- [WORK REQUEST]
How do the lines below between the ones holding "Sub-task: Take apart" and "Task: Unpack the", inclusive, read? Give them again exactly, with no other lines.

- [EXERCISE DATA]
%%

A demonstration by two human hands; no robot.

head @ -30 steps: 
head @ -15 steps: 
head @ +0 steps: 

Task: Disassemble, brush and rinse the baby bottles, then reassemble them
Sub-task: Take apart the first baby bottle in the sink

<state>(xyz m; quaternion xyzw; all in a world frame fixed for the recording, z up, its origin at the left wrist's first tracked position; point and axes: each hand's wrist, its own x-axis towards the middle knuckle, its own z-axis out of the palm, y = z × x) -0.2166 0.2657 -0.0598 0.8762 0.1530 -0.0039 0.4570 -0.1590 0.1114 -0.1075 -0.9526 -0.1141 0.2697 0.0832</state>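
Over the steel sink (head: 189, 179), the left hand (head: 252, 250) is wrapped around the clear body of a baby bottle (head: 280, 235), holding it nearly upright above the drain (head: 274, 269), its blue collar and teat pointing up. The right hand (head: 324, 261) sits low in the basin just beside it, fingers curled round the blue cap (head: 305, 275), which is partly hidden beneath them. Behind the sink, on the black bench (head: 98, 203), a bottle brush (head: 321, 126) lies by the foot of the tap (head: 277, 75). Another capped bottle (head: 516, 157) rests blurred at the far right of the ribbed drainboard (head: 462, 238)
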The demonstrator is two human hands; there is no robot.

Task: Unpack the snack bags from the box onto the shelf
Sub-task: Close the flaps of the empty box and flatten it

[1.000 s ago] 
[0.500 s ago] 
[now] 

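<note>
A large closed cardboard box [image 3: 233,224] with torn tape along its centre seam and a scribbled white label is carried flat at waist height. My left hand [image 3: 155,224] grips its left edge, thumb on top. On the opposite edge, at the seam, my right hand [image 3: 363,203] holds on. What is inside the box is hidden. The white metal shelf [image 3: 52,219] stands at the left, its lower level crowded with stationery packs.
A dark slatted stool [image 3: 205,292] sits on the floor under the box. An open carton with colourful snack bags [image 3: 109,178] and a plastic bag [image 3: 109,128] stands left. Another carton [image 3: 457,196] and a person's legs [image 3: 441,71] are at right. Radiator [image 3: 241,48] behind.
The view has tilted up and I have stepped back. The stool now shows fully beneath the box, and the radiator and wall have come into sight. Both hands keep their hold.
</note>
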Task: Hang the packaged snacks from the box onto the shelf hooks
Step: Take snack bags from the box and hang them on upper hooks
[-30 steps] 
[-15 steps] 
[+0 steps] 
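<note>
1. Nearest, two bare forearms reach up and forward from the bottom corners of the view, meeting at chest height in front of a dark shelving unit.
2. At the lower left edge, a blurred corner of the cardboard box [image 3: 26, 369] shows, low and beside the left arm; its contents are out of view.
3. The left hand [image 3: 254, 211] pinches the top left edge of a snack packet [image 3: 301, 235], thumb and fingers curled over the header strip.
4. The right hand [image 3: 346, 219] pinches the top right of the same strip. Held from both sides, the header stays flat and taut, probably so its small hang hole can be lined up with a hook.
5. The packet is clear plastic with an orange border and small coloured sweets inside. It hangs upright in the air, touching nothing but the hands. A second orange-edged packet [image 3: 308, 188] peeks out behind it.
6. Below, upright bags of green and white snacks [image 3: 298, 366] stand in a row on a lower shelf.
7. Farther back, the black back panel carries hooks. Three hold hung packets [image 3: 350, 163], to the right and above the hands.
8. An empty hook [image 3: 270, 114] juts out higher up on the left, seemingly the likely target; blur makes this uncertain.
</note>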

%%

- [PROBLEM SOLUTION]
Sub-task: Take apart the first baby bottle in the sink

<state>(xyz m; quaternion xyzw; all in a world frame fixed for the recording, z up, its origin at the left wrist's first tracked position; point and axes: each hand's wrist, its own x-axis towards the middle knuckle, its own z-axis out of the palm, y = z × x) -0.2166 0.2657 -0.0598 0.8762 0.1530 -0.0039 0.4570 -0.1590 0.1114 -0.1075 -0.9526 -0.1141 0.2697 0.0832</state>
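Over the steel sink (head: 189, 179), the left hand (head: 252, 250) is wrapped around the clear body of a baby bottle (head: 280, 235), holding it nearly upright above the drain (head: 274, 269), its blue collar and teat pointing up. The right hand (head: 324, 261) sits low in the basin just beside it, fingers curled round the blue cap (head: 305, 275), which is partly hidden beneath them. Behind the sink, on the black bench (head: 98, 203), a bottle brush (head: 321, 126) lies by the foot of the tap (head: 277, 75). Another capped bottle (head: 516, 157) rests blurred at the far right of the ribbed drainboard (head: 462, 238)
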The demonstrator is two human hands; there is no robot.

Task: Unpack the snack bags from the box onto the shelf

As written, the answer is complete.